Es el toro elemento esencial para que un festejo funcione. Y aunque parezca de Perogrullo, sin toro no hay corrida. Sin toro, obviamente, quiero decir sin un animal acometedor y que aporte la necesaria emoción que precisa este espectáculo para ser algo más y se convierta en esa gran ceremonia que conserva la humanidad, como decía Cela.
Con mucha frecuencia, a veces incluso con demasiada, el animal que sale por toriles no cumple con las expectativas puesta en él, especialmente por el público, que es el otro factor clave para que el negocio funcione.
La gente que se gasta su dinero para presenciar un festejo taurino lo hace con la pretensión de contemplar la contienda entre un hombre que, armado de su valor, conocimientos, arte y mente pensante, se enfrenta a un animal que, para empezar, luce una estampa que hace temblar a quien desde el tendido lo contempla, y exhibe una fiereza que sólo unos pocos elegidos son capaces de enfrentarse a ella. A partir de esos dos conceptos hay que pedir que acuda con presteza a los antagonistas que sucesivamente le vayan saliendo al paso, que lo haga con más o menos alegría y fijeza, una predisposición mayor o menor para seguir el engaño y hacerlo hasta el final, etcétera.

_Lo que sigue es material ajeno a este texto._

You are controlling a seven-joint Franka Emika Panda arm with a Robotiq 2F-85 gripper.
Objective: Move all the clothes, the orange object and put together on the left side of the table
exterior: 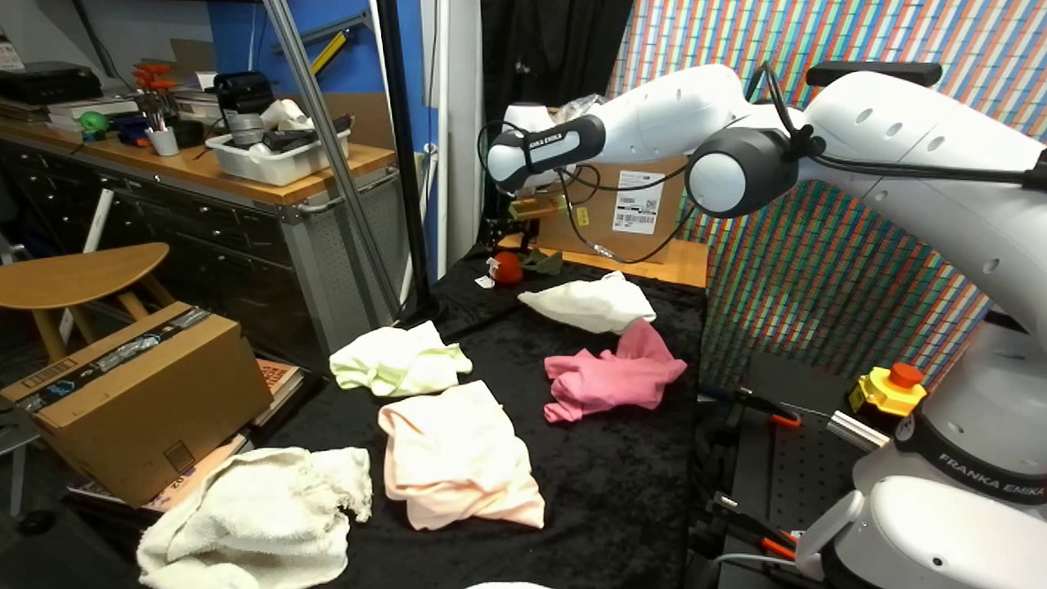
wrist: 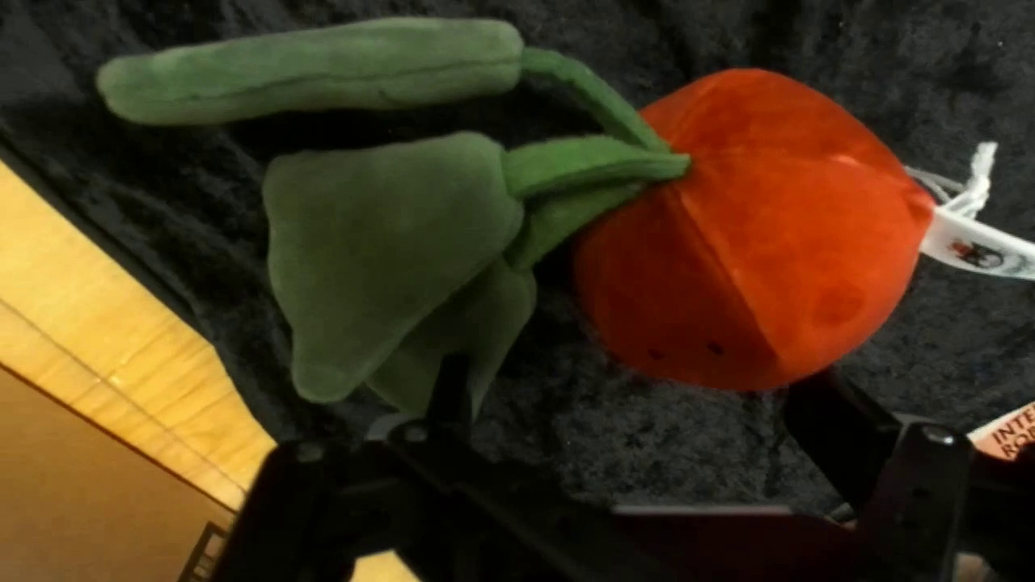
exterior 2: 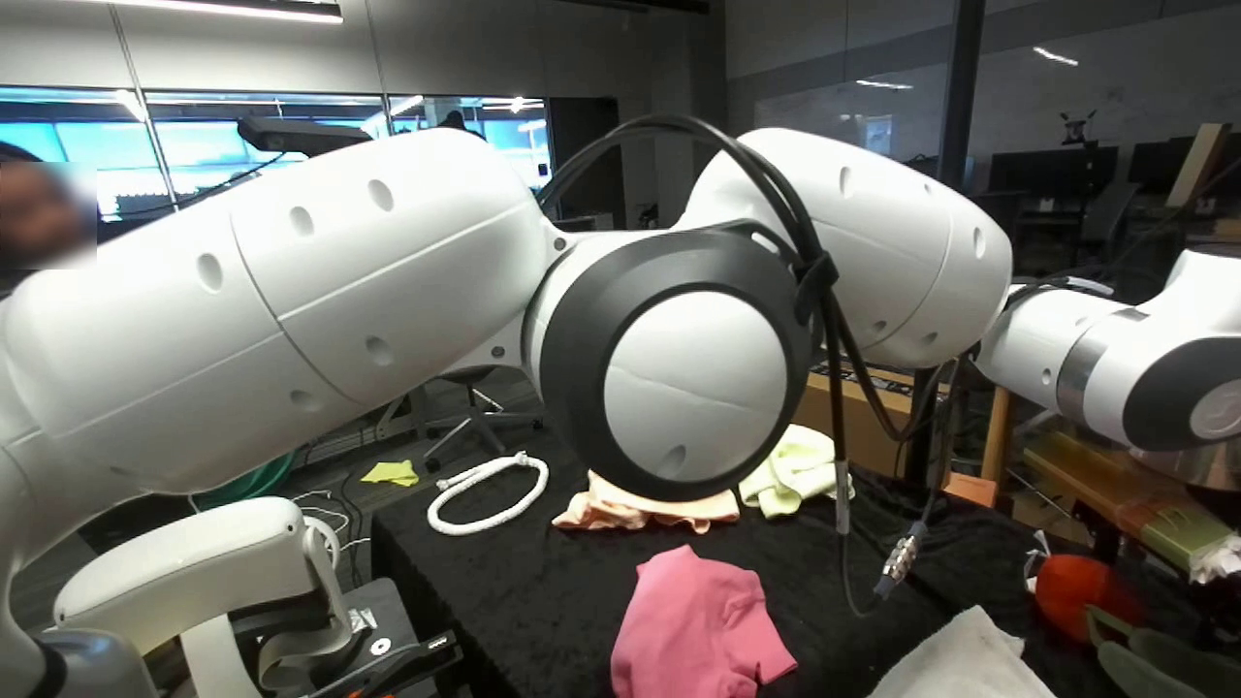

Requisitos puede que excesivos, si se mira con benevolencia o poco rigor, pero de obligado cumplimiento si queremos que la función esté completa y no se hurte al espectador una parte importante -clave- de lo que espera contemplar.
El toro, ya se ha dicho mil veces, es el eje sobre el cuál se mueve todo.
Prácticamente todos los días hubo en la feria manchega material propicio para que el espectador más exigente no pudiese sentirse decepcionado.
Para empezar, la presencia del toro que se lidió fue casi a diario impactante, y ahí está el ejemplo de los corridones de Fuente Ymbro, Victoriano del Río o Victorino, cuyos ejemplares hubiesen podido, de sobra, ser lidiados en las más exigentes plazas de primera y con fama de toristas.
Pero, además, su comportamiento fue adecuado, en mayor o menor medida, para que, quien a ellos se medía, pudiese demostrar su destreza, oficio, agallas y entendimiento. Los hubo más dóciles y más complicados, más suaves y más encabritados, con mayor o menor poder, bravos, encastados y hasta mansos y rajados. Pero todos tuvieron su lidia, todos dieron oportunidades -en muchos casos, abundantes- y se comportaron con arreglo a lo que de ellos espera hasta el más conspicuo espectador o el más estricto aficionado.
La novillada de Montealto fue, puede, el encierro de mayor bravura en conjunto, pidiendo a los novilleros que a ellos se enfrentaron un examen de conciencia. Y los tres, Molina, Moreno y Peñaranda, dijeron que sí.
Y, claro, la corrida de Victorino reconcilió a todos con la fiesta. Toros muy en el tipo, agalgados, vareados, escurridos de carnes, serios, astifinos, duros y, dentro de su carácter, exigentes. Los hubo con más genio y con más nobleza, pero todos importantes y a los que no se podía hacer las cosas de cualquier manera; al contrario, había que hacer lo que demandaba la ocasión, firmeza, valor y entenderles, dando, al fin, una tarde en la que dos toreros salieron a hombros tras superar una muy difícil prueba en la que la emoción volvió a ser el principal argumento.